Issuing decrees is the new tweeting. So far Trump’s pattern has been clear: focus on easy targets first using a very simple rule of thumb: use the trade balance to tell apart US friends from US foes. Hence despite the outcry, the economy and markets are gaining traction.
According to this view, countries with small imbalances to the US are set to receive friendly treatment by the new administration, as explained by Christian Gattiker, Chief Strategist at Julius Baer. In contrast, countries with great trade surpluses to the US make great enemies. Russia and the UK with relatively small imbalances fit the bill of the former and have gotten a nice treat by Trump so far. Mexico and Germany (or rather its car industry) got the exact opposite. Gattiker says:
I do have sympathies with this view as it sounds both in line with election rhetoric and recent empirics. Yet as we just debated in our team: what about the elephant in the room – China? ‘A billion a day keeps the doctor away’ seems to be the exception to the rule as China has been printing an annual USD360bn surplus against the US. Yet so far Donald Trump has not dared to attack it. And certainly not just because it is Chinese New Year. Interesting to see whether he will come back on this one. The size of both the trade balance itself and the amount of Treasuries China holds make it seem rather unlikely.

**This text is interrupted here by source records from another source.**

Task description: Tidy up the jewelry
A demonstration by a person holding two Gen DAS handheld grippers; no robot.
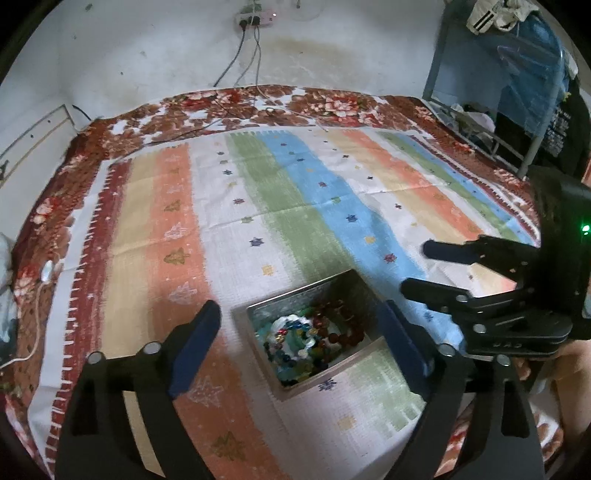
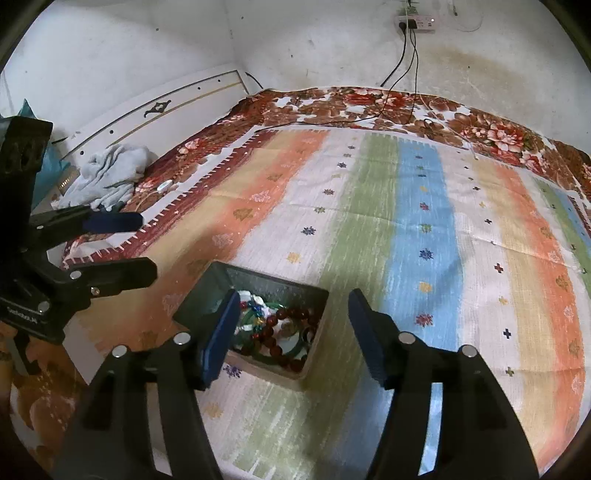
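Observation:
A small square metal box (image 1: 334,363) stands on the striped cloth, filled with jewelry: a dark red bead bracelet (image 1: 345,326) and a tangle of white, blue and multicoloured beads (image 1: 291,332). My left gripper (image 1: 299,343) is open, its blue pads wide apart on either side of the box, touching nothing. In the right wrist view the same box (image 2: 258,282) holds the red beads (image 2: 273,330) and a green bangle (image 2: 291,352). My right gripper (image 2: 293,332) is open above it, nothing between its pads. Each gripper shows in the other's view: right (image 1: 415,268), left (image 2: 147,246).
A striped cloth (image 1: 258,206) covers a floral blanket (image 1: 229,107) on a bed. Cables (image 2: 384,107) run from a wall socket strip (image 2: 415,22) onto the blanket. A grey cloth heap (image 2: 107,173) lies at the headboard side. A metal bed frame (image 1: 532,155) stands far right.

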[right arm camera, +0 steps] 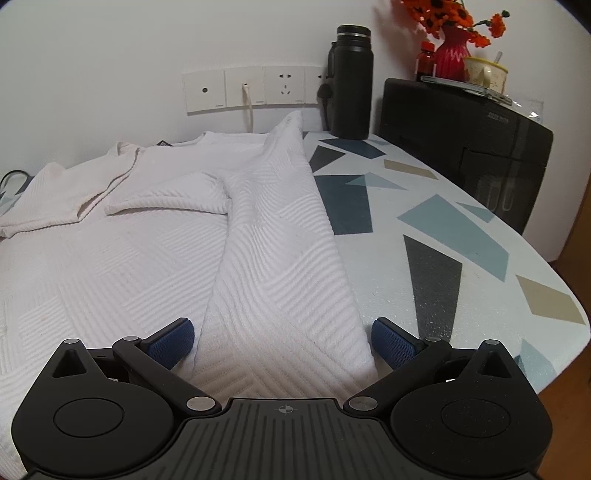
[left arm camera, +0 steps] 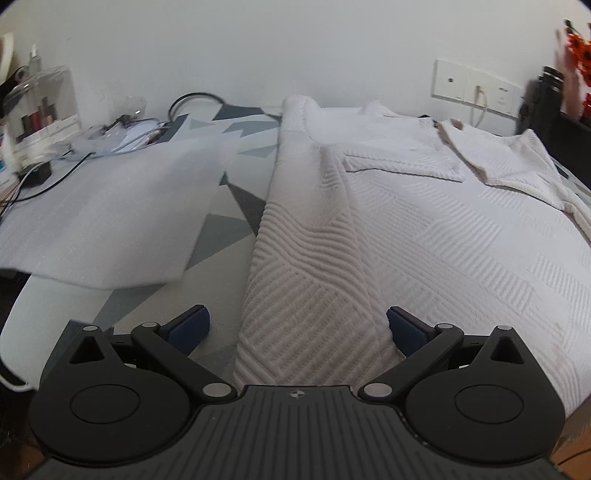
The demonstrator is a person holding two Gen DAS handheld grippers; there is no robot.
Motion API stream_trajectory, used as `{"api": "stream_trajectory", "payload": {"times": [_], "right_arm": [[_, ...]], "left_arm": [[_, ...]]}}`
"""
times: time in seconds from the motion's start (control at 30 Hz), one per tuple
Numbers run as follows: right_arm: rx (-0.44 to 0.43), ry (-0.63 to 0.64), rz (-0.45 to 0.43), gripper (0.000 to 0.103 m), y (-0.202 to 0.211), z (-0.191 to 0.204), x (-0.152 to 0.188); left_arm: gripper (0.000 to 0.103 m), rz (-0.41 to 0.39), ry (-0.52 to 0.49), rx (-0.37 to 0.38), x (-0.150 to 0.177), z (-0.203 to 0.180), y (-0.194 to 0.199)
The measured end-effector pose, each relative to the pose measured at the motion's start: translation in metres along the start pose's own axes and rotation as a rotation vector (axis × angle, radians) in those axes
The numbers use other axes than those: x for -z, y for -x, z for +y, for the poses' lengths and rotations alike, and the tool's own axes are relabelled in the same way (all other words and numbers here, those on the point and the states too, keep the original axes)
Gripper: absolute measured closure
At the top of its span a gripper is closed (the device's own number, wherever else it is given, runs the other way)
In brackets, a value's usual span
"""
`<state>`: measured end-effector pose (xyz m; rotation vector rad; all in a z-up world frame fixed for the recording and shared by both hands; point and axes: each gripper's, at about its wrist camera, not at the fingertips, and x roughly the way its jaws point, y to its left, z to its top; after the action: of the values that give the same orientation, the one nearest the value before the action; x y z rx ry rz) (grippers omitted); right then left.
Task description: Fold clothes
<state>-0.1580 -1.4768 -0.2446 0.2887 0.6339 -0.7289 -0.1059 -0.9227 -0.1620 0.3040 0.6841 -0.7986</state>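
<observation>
White textured garment (left arm camera: 424, 229) spread flat on patterned bench (right arm camera: 436, 236), both side edges folded inward. Left gripper (left arm camera: 297, 328) wide open, straddling near left fold, holding nothing. Right gripper (right arm camera: 282, 341) wide open, straddling near right fold, empty.

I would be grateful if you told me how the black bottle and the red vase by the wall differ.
The black bottle is a tall, plain, capped cylinder; the red vase is shorter, bulbous and zigzag-patterned. The bottle stands on the patterned table beside the white garment; the vase sits higher, on a black box. The vase holds orange flowers; the bottle is closed. Both stand upright.
</observation>
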Motion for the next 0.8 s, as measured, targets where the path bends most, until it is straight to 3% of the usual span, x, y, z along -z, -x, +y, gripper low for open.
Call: {"api": "stream_trajectory", "payload": {"times": [0.2,0.23,0.3,0.47,0.57,0.8], "right_arm": [[-0.083,-0.025,0.033,0.001,0.010,-0.008,-0.003],[-0.112,-0.043,0.030,0.001,0.017,-0.013,-0.001],[-0.146,-0.064,0.014,0.001,0.036,-0.023,0.004],[-0.143,-0.058,0.039,0.001,0.083,-0.045,0.033],[-0.145,0.014,0.091,0.001,0.086,-0.043,0.055],[-0.176,0.214,0.169,0.009,0.061,-0.031,0.090]], "left_arm": [[0.004,0.018,-0.046,0.091,-0.003,0.008,0.002],[0.008,0.003,-0.050,0.115,-0.001,0.010,0.008],[0.009,-0.037,-0.058,0.162,0.006,0.012,0.027],[0.009,-0.083,-0.059,0.256,0.037,0.024,0.079],[0.009,-0.059,-0.111,0.263,0.060,0.029,0.091],[0.009,0.027,-0.312,0.252,0.097,0.032,0.068]]}}
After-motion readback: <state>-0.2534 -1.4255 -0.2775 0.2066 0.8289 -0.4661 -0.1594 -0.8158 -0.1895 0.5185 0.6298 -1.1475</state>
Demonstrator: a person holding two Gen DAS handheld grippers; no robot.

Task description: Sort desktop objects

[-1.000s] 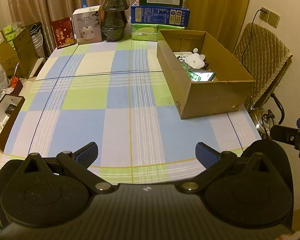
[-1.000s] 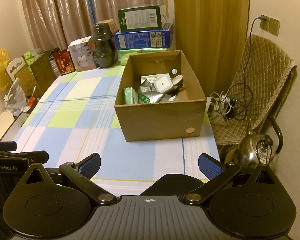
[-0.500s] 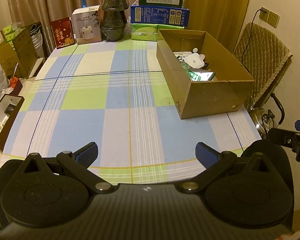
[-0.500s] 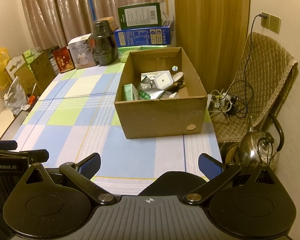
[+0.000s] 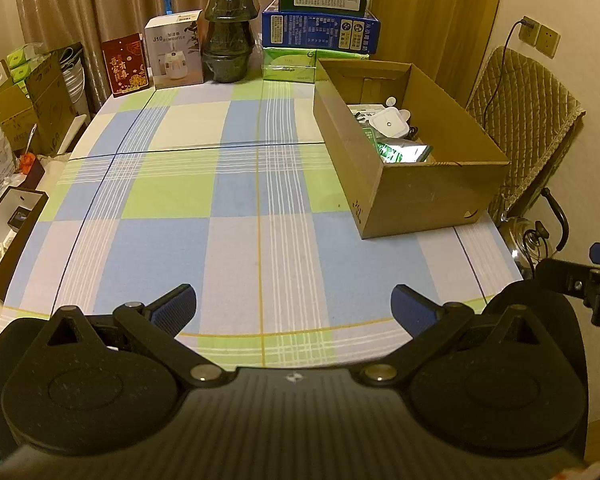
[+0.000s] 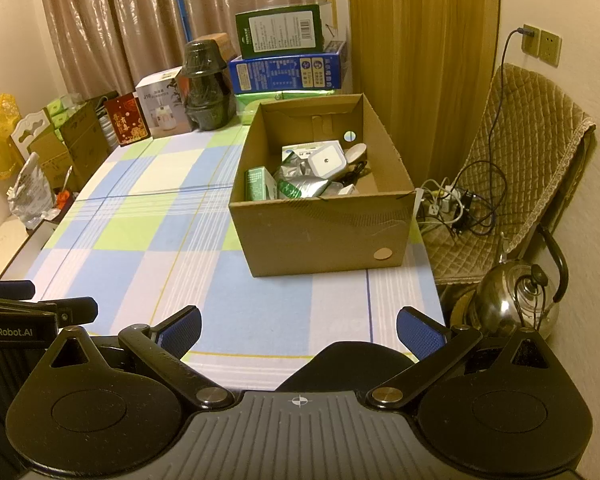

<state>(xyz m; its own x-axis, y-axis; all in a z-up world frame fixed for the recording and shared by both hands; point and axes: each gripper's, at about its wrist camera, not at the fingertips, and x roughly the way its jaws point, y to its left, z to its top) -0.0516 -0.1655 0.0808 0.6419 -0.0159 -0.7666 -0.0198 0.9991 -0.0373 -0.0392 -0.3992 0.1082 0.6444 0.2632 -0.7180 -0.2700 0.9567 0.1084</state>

So the pattern is: bash trade surpluses, but pick only the weak ones as they are the easy targets. Easy like Sunday morning.
So without major disruptions between the US and its most important trading partner, analysts at Julius Baer think the global economy will continue to do what it has started in the second half of 2016: recovering. They expect that investors will come back to this fact after the whole hullabaloo of tweets and decrees settles. So after a reality check and the back and forth in expectations, we expect the major trends to resume. That is higher rates, a stronger USD and outperformance of cyclical stocks. In the meantime, experts closed a tactical opportunity in real estate stocks, so-called bond proxies, and increased our rating for insurance stocks, beneficiaries of rising rates. In conclusion:
We reiterate our preference for the USD in particular against the JPY and for small- and mid-cap stocks. Our technical analysts suggest going for specific single equities.